Quant aux instructeurs Léo et Ben, eh bien j’ai une nette préférence pour ce dernier, parce qu’il est plus intéressant, plus secret. Pourtant, dans la réalité, ce serait vers Léo que je me tournerais, car il est beaucoup plus avenant. En vérité, il m’a paru trop lisse, ce qui me pousse à la méfiance. Quoi qu’il en soit, les deux sont indispensables à l’histoire… mais peut-être pas leur rivalité ? J’ignore où elle mènera exactement, alors je réserve mon jugement sur ce point.

Enfin, une romance semble se dessiner, mais elle n’en est qu’aux prémices. Par chance, Josépha Juillet n’a pas choisi la facilité. En effet, qui a dit qu’un amour devait forcément être partagé ?

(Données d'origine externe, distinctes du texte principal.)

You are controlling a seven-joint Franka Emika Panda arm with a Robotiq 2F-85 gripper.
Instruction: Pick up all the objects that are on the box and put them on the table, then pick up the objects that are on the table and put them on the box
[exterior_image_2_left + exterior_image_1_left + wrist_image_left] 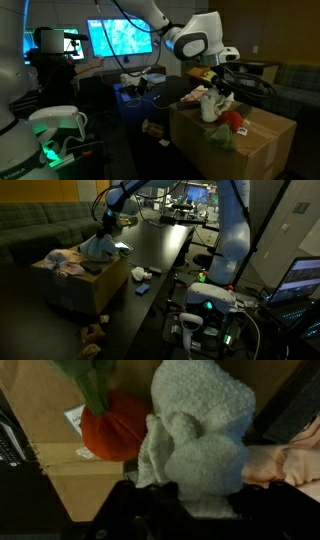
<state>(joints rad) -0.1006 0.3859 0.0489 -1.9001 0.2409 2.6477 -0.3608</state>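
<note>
Hand [216, 92] over box [265, 150], tight on cloth [205, 435].

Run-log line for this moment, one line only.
phase: picking from box | gripper: shut on light grey cloth | position: over box top, beside red ball
</note>
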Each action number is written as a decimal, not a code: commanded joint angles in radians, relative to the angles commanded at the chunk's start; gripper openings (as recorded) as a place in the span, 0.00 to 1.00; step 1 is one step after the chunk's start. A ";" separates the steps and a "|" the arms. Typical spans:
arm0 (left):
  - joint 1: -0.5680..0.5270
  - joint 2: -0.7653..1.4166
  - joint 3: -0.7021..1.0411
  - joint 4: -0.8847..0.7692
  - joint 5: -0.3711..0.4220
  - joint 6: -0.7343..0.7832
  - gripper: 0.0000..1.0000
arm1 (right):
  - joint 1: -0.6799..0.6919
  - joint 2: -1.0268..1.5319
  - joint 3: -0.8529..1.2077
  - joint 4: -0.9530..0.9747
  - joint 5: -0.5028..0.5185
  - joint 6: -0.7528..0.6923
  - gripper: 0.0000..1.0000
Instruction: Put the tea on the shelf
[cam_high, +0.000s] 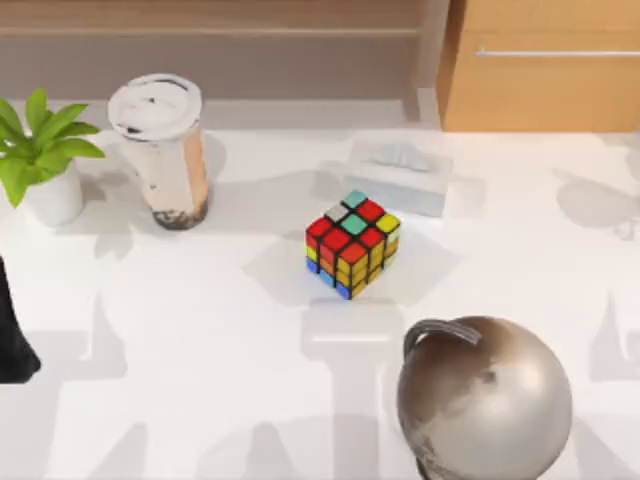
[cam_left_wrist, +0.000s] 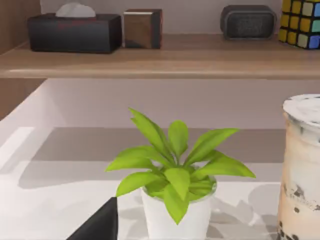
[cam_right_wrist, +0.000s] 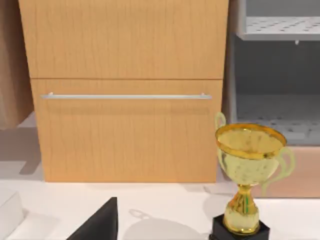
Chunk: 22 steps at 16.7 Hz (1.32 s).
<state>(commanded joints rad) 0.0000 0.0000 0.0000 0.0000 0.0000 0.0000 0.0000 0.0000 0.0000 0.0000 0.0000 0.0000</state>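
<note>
progress: not started | tea (cam_high: 160, 150) upright on the desk (cam_high: 200, 350) at its left rear, beside the plant pot (cam_high: 52, 195), below the shelf (cam_high: 210, 18), ungripped | my left tool (cam_high: 12, 335) at left edge, fingers: cannot tell | left: grasp, lift, place

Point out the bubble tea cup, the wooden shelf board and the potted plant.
Tall clear plastic cup of milky bubble tea (cam_high: 168, 150): top view, on its beige side wall below the white lid.
Long light-brown wooden shelf board (cam_left_wrist: 165, 60): left wrist view, on its bare top surface.
Green leafy plant in a white pot (cam_left_wrist: 175, 220): left wrist view, on the pot's front.
</note>
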 joint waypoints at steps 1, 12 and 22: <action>0.000 0.000 0.000 0.000 0.000 0.000 1.00 | 0.000 0.000 0.000 0.000 0.000 0.000 1.00; -0.141 0.558 0.083 0.408 -0.117 -0.024 1.00 | 0.000 0.000 0.000 0.000 0.000 0.000 1.00; -0.365 1.474 0.260 1.124 -0.321 -0.050 1.00 | 0.000 0.000 0.000 0.000 0.000 0.000 1.00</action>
<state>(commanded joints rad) -0.3655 1.4744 0.2595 1.1235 -0.3207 -0.0496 0.0000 0.0000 0.0000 0.0000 0.0000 0.0000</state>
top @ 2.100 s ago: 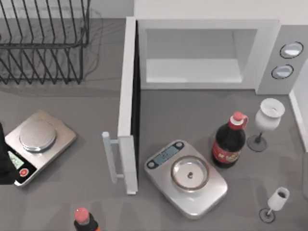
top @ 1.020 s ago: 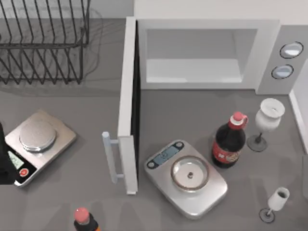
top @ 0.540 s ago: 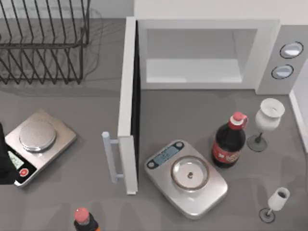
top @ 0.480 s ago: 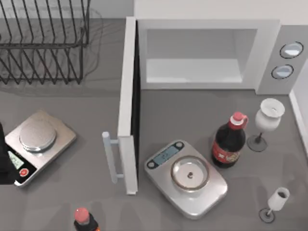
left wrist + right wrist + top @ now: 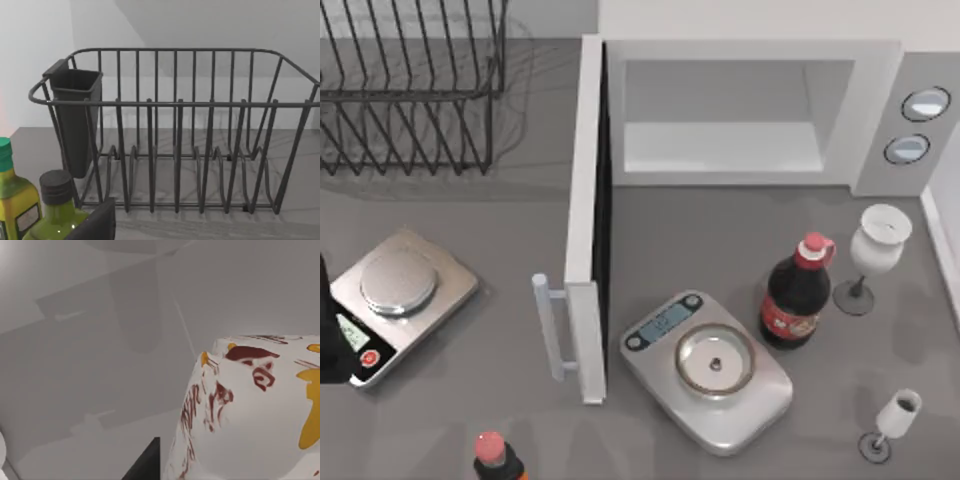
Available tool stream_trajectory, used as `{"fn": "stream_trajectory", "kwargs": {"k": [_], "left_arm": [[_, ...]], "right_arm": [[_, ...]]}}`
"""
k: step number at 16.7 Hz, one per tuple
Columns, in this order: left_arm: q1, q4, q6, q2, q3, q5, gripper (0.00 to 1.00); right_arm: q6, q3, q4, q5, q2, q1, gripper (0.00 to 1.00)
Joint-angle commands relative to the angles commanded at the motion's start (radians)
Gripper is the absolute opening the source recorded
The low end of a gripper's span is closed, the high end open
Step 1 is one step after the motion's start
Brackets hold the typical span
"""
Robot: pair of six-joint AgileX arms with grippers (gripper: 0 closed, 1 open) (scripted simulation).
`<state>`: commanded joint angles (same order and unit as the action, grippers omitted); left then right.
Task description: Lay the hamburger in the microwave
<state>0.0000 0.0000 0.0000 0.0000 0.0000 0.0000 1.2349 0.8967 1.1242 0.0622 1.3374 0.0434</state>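
The microwave [image 5: 880, 110] stands at the back of the table. Its white door [image 5: 584, 220] is swung wide toward the front, with the pale bar handle [image 5: 549, 325] facing left, and the cavity [image 5: 720, 145] holds nothing. In the right wrist view a rounded white wrapper printed in red and yellow, seemingly the hamburger [image 5: 250, 420], sits very close to the camera. A dark part of my right gripper [image 5: 145, 462] is beside it. My left arm [image 5: 326, 335] is parked at the table's left edge, with a dark piece of its gripper [image 5: 95, 222] low in the left wrist view.
A black wire dish rack [image 5: 410, 90] fills the back left. Silver scales lie in front of the microwave [image 5: 705, 365] and at the left [image 5: 395, 300]. A cola bottle [image 5: 797, 300] and two white wine glasses [image 5: 875, 250] [image 5: 895, 420] stand at the right. A red-capped bottle [image 5: 492, 455] is at the front.
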Motion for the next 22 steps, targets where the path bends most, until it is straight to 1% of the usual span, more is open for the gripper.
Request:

Le rythme s’accélère sur la fin

Si vous débutez cette trilogie, attendez-vous à un petit cliffhanger dans le dernier chapitre. Rien de trop insoutenable, mais tout de même ! D’ailleurs, il permet d’expliquer certaines choses que je trouvais étranges, voire anormales. Or, j’aime tout particulièrement les justifications qui tiennent la route et sur ce point, je suis satisfaite.

En résumé, le dénouement m’a donné envie de lire la suite, ce que je compte faire très prochainement puisque l’auteure a eu la gentillesse de me proposer le tome 2, L’Univers des Chuchoteuses, en service de presse.